1)Bewitched Herds Boys
2)The Ghost of New Year's Eve
3)Question by the Night Ghost
4)The French and the Wine
5)The End of the Wizard
6)Among Them
7)Foal in an Egg
8)Overheard
9)Gipsy Magic
10)Cursed by the Zyprio
11)A Witch Reveals Herself

DISCOGRAPHIE


Welten Brand - The End Of The Wizard
(2006) - gothique dark metal - Label : Napalm Records



Dans le genre "forces parallèles" au metal, un groupe comme Welten Brand risque de rameuter à lui un certain nombre de headbangers. L'ambiance est majoritairement très sombre, au sein d'un album cold-wave atmosphérique lorgnant sur le gothique. On ne peut plus, fin 2006, parler d'un tel groupe comme d'un élément novateur. Mais The End Of The Wizard n'en est pas pour autant un disque dénué d'intérêt, pour qui aime les sombres vibrations de combos comme Anathema ou Elend. Petit détour par le Liechtenstein, ça n’arrive pas souvent.

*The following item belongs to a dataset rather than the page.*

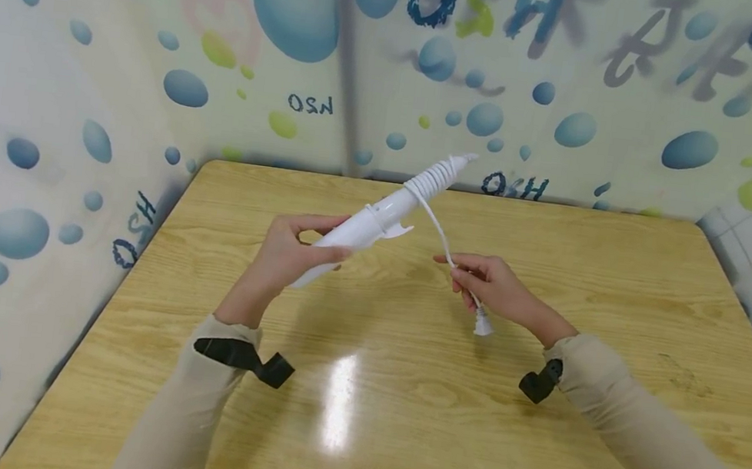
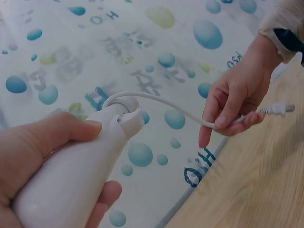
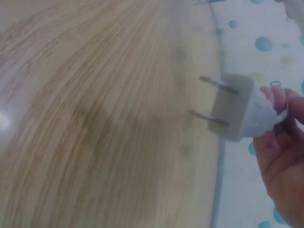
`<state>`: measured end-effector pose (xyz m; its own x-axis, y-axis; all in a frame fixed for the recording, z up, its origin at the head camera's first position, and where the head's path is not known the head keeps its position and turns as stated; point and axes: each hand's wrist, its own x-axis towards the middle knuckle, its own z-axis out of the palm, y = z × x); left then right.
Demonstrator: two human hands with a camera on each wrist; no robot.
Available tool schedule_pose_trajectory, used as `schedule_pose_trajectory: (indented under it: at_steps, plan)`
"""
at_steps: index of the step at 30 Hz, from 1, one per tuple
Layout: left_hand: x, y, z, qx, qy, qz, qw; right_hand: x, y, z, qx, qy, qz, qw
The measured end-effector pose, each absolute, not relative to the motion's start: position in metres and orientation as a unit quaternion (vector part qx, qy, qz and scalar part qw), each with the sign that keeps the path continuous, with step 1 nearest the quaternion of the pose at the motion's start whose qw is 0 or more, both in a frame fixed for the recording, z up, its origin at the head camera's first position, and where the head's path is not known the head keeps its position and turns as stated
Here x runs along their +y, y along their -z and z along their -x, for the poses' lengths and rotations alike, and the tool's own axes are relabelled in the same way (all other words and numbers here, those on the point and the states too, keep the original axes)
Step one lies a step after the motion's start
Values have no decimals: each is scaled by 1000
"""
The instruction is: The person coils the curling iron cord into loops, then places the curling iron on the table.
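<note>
A white curling iron (image 1: 385, 214) is held up over the table at a slant, its tip toward the back. My left hand (image 1: 280, 251) grips its smooth handle (image 2: 66, 178), thumb on one side and fingers on the other. White cord (image 1: 437, 224) is wound in several turns around the barrel near the tip. From there a loose length runs to my right hand (image 1: 498, 287), which pinches it between thumb and fingers a short way from the end. Below those fingers dangles the two-pin plug (image 3: 232, 107); its metal prongs show in the right wrist view.
Beneath both hands lies a light wooden table (image 1: 396, 422) with a bright light reflection. Walls (image 1: 390, 112) covered with blue and green drop patterns and letters stand behind it and along its sides. Each sleeve carries a black wrist strap (image 1: 223, 351).
</note>
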<state>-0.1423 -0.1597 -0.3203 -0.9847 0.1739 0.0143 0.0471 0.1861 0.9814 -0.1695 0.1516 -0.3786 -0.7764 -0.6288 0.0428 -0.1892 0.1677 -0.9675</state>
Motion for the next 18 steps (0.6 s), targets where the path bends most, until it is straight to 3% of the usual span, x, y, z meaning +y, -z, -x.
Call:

Le contraste voix grave masculine / voix angélique féminine est exploité sous toutes ses facettes, d'où le rapprochement du groupe aux Theatre Of Tragedy et autre Tristania. "Question Of The Night Ghost" est à cet égard une réussite, tout comme la pseudo-ballade "The French And The Wine". Les arrangements orchestraux par ailleurs fortement redondants prennent ici une dimension particulière, peut-être due au fait que la batterie finit par s'emballer en fin de titre, échappant au mid-tempo rapidement gavant qui sévit sur l'ensemble de l’album. Rythmiquement parlant, Welten Brand est faible, voire ridicule ; mais là n'est point leur propos. Il suffit d'entendre le mix, noyant la guitare électrique sous le piano et les effets orchestraux, pour comprendre que le heavy metal n'est qu'une vague influence, et que la new-wave a finalement engendré, elle aussi, un certain nombre de dérivés musicaux plutôt viables.

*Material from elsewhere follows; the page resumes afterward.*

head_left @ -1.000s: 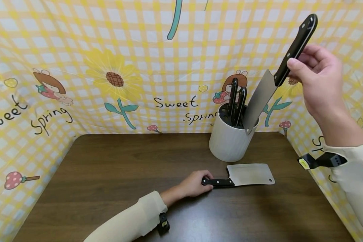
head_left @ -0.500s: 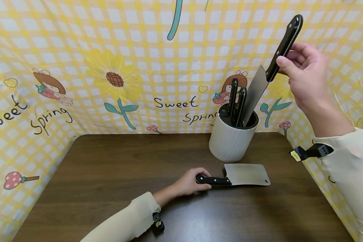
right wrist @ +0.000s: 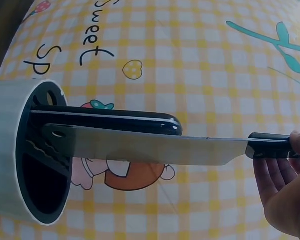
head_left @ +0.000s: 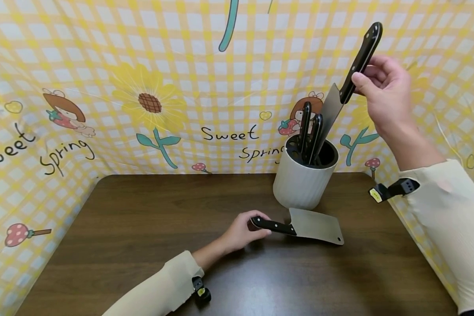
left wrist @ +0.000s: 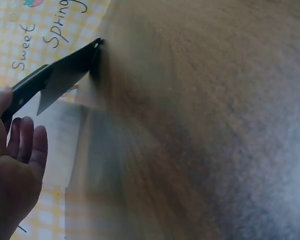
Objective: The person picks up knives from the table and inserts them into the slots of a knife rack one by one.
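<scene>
In the head view my right hand [head_left: 389,94] pinches the black riveted handle of a large kitchen knife [head_left: 331,109]. The knife slants down left, its blade end at the mouth of a white ribbed knife block [head_left: 302,188]. Seen from the right wrist, the blade [right wrist: 165,148], with a hole near its end, lies alongside a black handle [right wrist: 110,122] standing in the block. My left hand [head_left: 242,230] grips the handle of a cleaver [head_left: 317,226]. Its handle end is tilted up, and the far blade corner is close over the table. The left wrist view shows the cleaver [left wrist: 67,75] nearly edge-on.
Black-handled knives [head_left: 305,127] stand in the block's left part; slots show inside its dark mouth. The block stands near the back right of the brown wooden table [head_left: 162,210]. A yellow checked cloth [head_left: 221,87] rises behind and along both sides.
My right hand has moved left with the knife, bringing its blade end to the block's mouth. My left hand has drawn the cleaver slightly left and raised its handle off the table.
</scene>
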Demonstrator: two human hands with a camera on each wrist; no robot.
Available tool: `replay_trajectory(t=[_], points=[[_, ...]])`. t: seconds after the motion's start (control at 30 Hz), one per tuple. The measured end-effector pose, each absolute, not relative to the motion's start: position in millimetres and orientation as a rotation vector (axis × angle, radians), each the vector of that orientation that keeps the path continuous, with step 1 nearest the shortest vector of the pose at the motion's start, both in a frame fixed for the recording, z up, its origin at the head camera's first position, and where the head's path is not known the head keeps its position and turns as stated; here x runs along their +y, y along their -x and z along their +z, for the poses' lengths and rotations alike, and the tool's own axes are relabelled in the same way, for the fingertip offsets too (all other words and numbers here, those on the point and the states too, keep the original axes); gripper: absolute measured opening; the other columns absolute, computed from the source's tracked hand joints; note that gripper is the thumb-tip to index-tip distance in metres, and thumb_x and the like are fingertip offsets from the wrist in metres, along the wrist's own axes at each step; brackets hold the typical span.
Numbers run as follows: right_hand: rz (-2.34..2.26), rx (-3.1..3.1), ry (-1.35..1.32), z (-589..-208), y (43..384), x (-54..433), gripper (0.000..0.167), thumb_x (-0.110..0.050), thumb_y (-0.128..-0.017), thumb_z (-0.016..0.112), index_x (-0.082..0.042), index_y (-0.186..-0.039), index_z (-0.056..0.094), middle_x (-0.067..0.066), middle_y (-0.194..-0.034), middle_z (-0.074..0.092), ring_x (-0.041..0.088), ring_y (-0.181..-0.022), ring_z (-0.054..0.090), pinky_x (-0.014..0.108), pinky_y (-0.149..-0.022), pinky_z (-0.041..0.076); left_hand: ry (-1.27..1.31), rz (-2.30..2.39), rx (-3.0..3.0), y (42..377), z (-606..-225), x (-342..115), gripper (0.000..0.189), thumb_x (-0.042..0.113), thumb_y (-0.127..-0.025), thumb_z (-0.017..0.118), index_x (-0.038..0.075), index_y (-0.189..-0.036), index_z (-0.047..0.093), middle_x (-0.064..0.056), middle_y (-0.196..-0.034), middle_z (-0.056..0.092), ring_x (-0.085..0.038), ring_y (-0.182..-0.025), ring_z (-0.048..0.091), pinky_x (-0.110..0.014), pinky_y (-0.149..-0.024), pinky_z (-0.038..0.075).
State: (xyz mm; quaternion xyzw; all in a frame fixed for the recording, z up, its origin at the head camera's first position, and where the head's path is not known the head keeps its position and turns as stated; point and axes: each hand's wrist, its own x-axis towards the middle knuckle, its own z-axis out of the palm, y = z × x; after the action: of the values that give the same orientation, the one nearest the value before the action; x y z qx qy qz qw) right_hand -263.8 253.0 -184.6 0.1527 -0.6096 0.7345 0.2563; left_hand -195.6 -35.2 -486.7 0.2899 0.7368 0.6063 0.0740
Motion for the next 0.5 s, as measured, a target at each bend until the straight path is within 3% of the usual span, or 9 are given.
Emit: replay_trajectory(t=[0.17, 0.5], points=[[1.968, -1.676, -0.421, -187.3, 269.2, 253.8, 0.022, 0.013, -0.089, 0.068, -0.001, -0.106, 0.068, 0.009, -0.090, 0.070, 0.016, -0.078, 0.069, 0.020, -0.072, 0.058, -0.887, 1.928, 2.129, 194.6, -478.2, -34.1, 0.025, -0.002, -0.087, 0.078, -0.002, -0.111, 0.069, -0.014, -0.101, 0.071, -0.006, -0.082, 0.063, -0.021, -0.072, 0.054], [1.939, -1.758, -0.424, -198.3, 277.6, 256.7, 0.022, 0.010, -0.091, 0.067, -0.003, -0.109, 0.068, 0.006, -0.090, 0.070, 0.013, -0.080, 0.069, 0.019, -0.073, 0.057, -0.853, 2.188, 1.998, 196.5, -460.0, -35.1, 0.024, -0.008, -0.088, 0.074, -0.010, -0.110, 0.067, -0.015, -0.101, 0.072, -0.009, -0.089, 0.069, -0.027, -0.083, 0.059]])
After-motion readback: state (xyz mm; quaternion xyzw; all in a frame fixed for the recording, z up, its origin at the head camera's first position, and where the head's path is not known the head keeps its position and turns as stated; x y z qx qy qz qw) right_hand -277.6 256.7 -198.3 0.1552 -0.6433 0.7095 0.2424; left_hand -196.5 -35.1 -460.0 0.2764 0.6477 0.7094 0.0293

Il est néanmoins difficile pour Welten Brand de se montrer innovant, si ce n'est par l'utilisation d'instruments peu courants - un peu de xylophone par-ci, deux-trois notes de basson par-là - et l'atmosphère libérée par cet album s'en trouve en fin de compte bien linéarisée. L'auditeur risque donc de se montrer moins réceptif à cette mélancolie ambiante une fois passée la première moitié du disque. D'autant que les titres tendent à chercher une déstructuration dans la longueur, accentuant l'effet de redite ("The End Of The Wizard"). Le chant féminin, proche du lyrique, est toujours juste mais manque de sentiments, la faute à une mécanique bien carrée. Une impression globale d'un album irrégulier donc, ce qui est paradoxal étant donnée la non-diversification poussée à l'extrême adoptée par le groupe. Welten Brand, les AC/DC du goth ? À voir sur la longueur.